■ TASK OBJECTIVE
Each entry below should be written out exactly as it is, with no pictures.

[Saved entries]

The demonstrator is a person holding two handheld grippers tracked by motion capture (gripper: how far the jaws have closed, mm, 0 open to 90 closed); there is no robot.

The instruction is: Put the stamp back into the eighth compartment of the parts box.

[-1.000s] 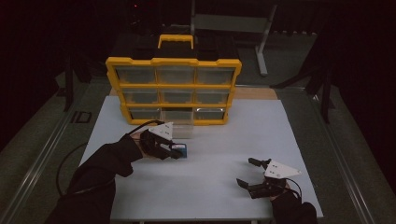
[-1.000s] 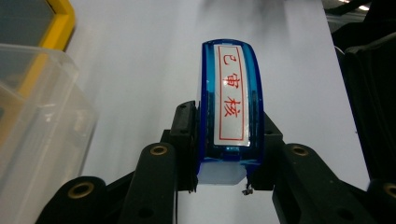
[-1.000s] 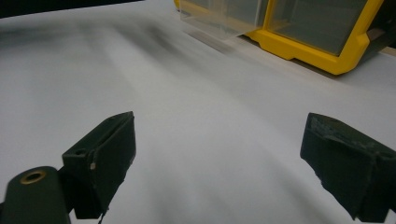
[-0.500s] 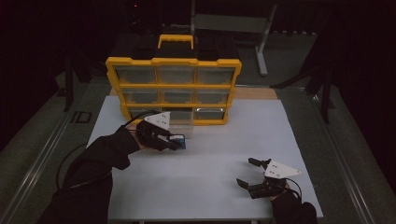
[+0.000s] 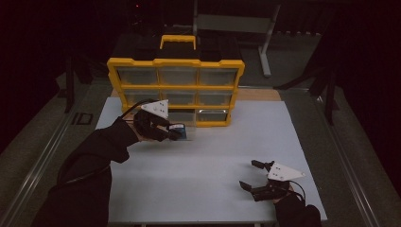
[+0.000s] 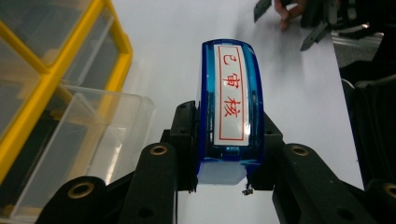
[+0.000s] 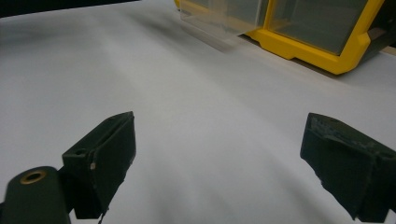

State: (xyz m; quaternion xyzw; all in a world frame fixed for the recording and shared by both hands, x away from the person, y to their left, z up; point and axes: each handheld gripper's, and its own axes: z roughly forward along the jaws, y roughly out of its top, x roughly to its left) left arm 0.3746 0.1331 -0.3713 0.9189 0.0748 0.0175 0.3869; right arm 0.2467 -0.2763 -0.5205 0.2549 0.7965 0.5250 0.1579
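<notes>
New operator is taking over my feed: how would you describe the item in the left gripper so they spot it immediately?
Start at the yellow drawer cabinet at the table's far edge; a clear drawer stands pulled out of its bottom row. Just in front, the left gripper clamps a small blue stamp, the only blue thing there, its white label printed with red characters.

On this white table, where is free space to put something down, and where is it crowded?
The widest bare patch of the white table lies in the middle, between the left tool holding the blue stamp and the open right tool. The right strip beside the yellow organizer is free too. It is crowded in front of the organizer, around the pulled-out clear drawer.
</notes>
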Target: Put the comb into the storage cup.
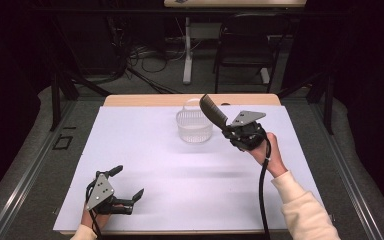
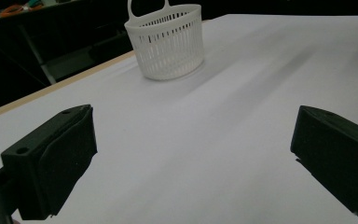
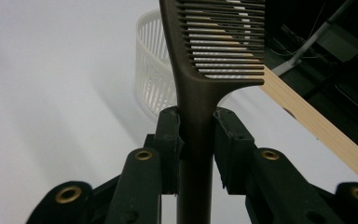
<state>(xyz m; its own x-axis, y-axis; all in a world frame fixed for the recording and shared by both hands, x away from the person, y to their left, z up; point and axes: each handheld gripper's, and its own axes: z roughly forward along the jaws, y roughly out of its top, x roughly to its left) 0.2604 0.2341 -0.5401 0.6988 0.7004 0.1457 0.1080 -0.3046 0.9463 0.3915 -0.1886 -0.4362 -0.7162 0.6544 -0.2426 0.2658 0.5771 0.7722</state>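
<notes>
Your right gripper (image 3: pixel 197 135) pinches a dark comb (image 3: pixel 205 79) by its handle, lifted just beside the white slotted basket (image 1: pixel 194 126), on its right. Your left gripper (image 1: pixel 126 183) rests spread and empty, well apart from the basket, toward you. The comb could catch the basket's rim or handle loop and tip it. The comb's tip is cut off in the right gripper view.

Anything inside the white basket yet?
The white basket looks empty in the high view, though its near wall hides part of the bottom. The comb is clamped in the right gripper beside the basket, not in it.
</notes>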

■ WRITTEN ANSWER
The demonstrator is a person holding two handheld grippers tracked by motion capture (gripper: how far the jaws have closed, mm, 0 open to 90 closed); there is no robot.

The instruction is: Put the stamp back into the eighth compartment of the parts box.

[-1.000s] 
[-1.000s] 
[-1.000s] 
[-0.500s] 
[+0.000s] 
[+0.000s] 
[+0.000s] 

State: (xyz m; quaternion xyzw; all in a world frame fixed for the recording and shared by both hands, x away from the person, y to their left, z up; point and axes: each handheld gripper's, and its own axes: z roughly forward along the jaws, y roughly out of its top, x roughly to its left) left arm 0.3746 0.1331 -0.3713 0.9189 0.0748 0.0175 0.3869; right arm 0.2467 -0.2763 -0.5205 0.2549 0.7965 0.5250 0.1579
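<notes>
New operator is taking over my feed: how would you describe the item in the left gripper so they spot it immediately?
Start at the yellow drawer cabinet at the table's far edge; a clear drawer stands pulled out of its bottom row. Just in front, the left gripper clamps a small blue stamp, the only blue thing there, its white label printed with red characters.

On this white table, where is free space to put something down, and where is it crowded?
The widest bare patch of the white table lies in the middle, between the left tool holding the blue stamp and the open right tool. The right strip beside the yellow organizer is free too. It is crowded in front of the organizer, around the pulled-out clear drawer.
</notes>
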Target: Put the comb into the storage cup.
<state>(xyz m; its own x-axis, y-axis; all in a world frame fixed for the recording and shared by both hands, x away from the person, y to their left, z up; point and axes: each handheld gripper's, and its own axes: z roughly forward along the jaws, y roughly out of its top, x roughly to its left) 0.2604 0.2341 -0.5401 0.6988 0.7004 0.1457 0.1080 -0.3046 0.9463 0.3915 -0.1886 -0.4362 -0.7162 0.6544 -0.2426 0.2658 0.5771 0.7722</state>
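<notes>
Your right gripper (image 3: pixel 197 135) pinches a dark comb (image 3: pixel 205 79) by its handle, lifted just beside the white slotted basket (image 1: pixel 194 126), on its right. Your left gripper (image 1: pixel 126 183) rests spread and empty, well apart from the basket, toward you. The comb could catch the basket's rim or handle loop and tip it. The comb's tip is cut off in the right gripper view.

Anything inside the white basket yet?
The white basket looks empty in the high view, though its near wall hides part of the bottom. The comb is clamped in the right gripper beside the basket, not in it.
</notes>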

What the exercise asked for is now complete.